→ TASK STATEMENT:
Each line from the one with "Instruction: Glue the" through the last line below must be written out exactly. Do not copy pictures.

→ INFORMATION SUPPLIED:
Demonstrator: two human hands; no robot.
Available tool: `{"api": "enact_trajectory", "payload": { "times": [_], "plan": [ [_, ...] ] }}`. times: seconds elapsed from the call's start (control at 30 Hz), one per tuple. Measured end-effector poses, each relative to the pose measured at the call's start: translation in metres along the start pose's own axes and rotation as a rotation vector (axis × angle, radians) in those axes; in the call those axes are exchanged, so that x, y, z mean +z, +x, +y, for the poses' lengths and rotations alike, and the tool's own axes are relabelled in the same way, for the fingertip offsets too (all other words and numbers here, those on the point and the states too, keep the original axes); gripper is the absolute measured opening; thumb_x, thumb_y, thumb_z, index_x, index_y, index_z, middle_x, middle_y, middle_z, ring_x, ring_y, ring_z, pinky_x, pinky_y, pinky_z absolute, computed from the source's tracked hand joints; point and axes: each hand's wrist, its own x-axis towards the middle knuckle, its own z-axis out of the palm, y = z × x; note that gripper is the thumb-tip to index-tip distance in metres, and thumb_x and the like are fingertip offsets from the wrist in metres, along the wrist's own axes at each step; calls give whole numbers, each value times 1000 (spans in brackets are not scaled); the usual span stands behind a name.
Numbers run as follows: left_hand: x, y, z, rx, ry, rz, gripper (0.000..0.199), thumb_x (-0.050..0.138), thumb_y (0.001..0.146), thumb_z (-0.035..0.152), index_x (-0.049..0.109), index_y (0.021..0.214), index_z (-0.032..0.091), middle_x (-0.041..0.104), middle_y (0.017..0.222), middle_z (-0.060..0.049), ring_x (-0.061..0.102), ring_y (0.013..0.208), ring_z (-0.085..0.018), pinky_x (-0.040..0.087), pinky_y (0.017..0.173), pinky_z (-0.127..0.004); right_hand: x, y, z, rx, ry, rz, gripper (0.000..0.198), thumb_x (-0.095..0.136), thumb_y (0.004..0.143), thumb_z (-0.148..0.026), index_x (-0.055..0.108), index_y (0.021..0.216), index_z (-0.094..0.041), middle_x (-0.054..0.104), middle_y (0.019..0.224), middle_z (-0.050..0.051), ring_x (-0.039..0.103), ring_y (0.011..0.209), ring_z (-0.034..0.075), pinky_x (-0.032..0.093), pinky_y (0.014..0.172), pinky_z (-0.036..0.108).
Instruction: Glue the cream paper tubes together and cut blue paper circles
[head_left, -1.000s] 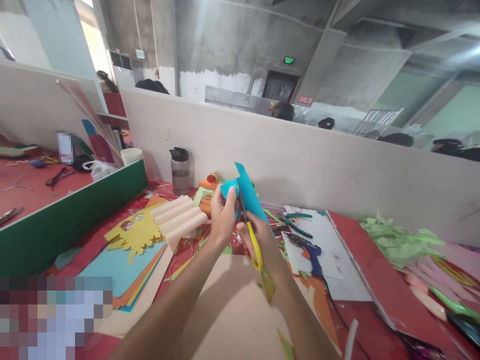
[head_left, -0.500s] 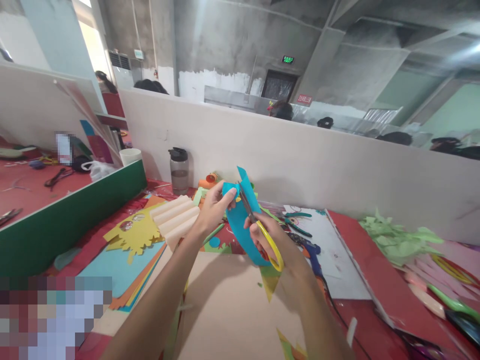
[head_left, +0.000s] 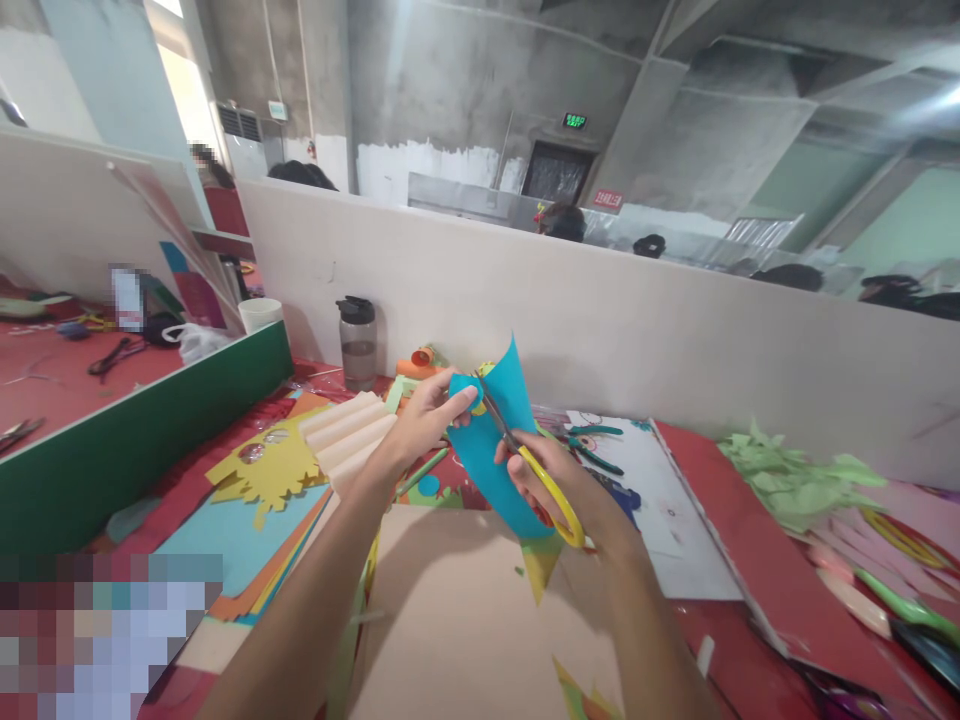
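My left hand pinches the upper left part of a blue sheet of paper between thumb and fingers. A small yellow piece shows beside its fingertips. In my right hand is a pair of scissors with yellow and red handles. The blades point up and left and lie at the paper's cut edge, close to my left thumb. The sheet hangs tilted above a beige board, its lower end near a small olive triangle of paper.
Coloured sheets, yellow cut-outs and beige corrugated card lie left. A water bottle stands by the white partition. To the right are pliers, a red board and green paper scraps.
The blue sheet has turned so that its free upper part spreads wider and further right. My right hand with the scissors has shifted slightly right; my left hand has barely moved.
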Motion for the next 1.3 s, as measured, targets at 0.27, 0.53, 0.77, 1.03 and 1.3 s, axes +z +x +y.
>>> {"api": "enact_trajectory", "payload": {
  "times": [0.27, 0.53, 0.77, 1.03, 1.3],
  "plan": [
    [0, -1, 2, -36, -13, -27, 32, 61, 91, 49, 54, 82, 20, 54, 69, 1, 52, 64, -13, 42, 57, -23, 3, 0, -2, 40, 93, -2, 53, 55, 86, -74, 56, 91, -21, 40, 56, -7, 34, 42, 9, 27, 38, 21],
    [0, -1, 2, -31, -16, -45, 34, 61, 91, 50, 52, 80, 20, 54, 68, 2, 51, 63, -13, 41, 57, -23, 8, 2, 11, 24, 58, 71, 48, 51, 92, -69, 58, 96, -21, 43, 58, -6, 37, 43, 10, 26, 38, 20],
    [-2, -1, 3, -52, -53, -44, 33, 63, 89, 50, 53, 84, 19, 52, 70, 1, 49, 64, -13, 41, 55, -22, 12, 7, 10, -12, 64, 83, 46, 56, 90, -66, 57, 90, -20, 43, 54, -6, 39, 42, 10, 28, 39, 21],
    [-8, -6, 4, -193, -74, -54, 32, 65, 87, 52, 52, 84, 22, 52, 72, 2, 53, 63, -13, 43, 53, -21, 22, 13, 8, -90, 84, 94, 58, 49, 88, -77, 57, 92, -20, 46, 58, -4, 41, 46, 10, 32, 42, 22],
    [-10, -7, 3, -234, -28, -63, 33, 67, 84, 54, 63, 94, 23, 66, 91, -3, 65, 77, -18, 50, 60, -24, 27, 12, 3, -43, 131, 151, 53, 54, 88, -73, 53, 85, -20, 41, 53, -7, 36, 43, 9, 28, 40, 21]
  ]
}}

→ RESPONSE BOX:
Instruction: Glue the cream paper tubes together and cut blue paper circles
[head_left, -1.000s] 
[head_left, -0.500s] 
[head_left, +0.000s] 
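My left hand pinches the upper left part of a blue sheet of paper between thumb and fingers. A small yellow piece shows beside its fingertips. In my right hand is a pair of scissors with yellow and red handles. The blades point up and left and lie at the paper's cut edge, close to my left thumb. The sheet hangs tilted above a beige board, its lower end near a small olive triangle of paper.
Coloured sheets, yellow cut-outs and beige corrugated card lie left. A water bottle stands by the white partition. To the right are pliers, a red board and green paper scraps.
The blue sheet has turned so that its free upper part spreads wider and further right. My right hand with the scissors has shifted slightly right; my left hand has barely moved.
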Motion for the next 1.3 s, as measured, targets at 0.27, 0.53, 0.77, 1.03 and 1.3 s, axes +z +x +y.
>>> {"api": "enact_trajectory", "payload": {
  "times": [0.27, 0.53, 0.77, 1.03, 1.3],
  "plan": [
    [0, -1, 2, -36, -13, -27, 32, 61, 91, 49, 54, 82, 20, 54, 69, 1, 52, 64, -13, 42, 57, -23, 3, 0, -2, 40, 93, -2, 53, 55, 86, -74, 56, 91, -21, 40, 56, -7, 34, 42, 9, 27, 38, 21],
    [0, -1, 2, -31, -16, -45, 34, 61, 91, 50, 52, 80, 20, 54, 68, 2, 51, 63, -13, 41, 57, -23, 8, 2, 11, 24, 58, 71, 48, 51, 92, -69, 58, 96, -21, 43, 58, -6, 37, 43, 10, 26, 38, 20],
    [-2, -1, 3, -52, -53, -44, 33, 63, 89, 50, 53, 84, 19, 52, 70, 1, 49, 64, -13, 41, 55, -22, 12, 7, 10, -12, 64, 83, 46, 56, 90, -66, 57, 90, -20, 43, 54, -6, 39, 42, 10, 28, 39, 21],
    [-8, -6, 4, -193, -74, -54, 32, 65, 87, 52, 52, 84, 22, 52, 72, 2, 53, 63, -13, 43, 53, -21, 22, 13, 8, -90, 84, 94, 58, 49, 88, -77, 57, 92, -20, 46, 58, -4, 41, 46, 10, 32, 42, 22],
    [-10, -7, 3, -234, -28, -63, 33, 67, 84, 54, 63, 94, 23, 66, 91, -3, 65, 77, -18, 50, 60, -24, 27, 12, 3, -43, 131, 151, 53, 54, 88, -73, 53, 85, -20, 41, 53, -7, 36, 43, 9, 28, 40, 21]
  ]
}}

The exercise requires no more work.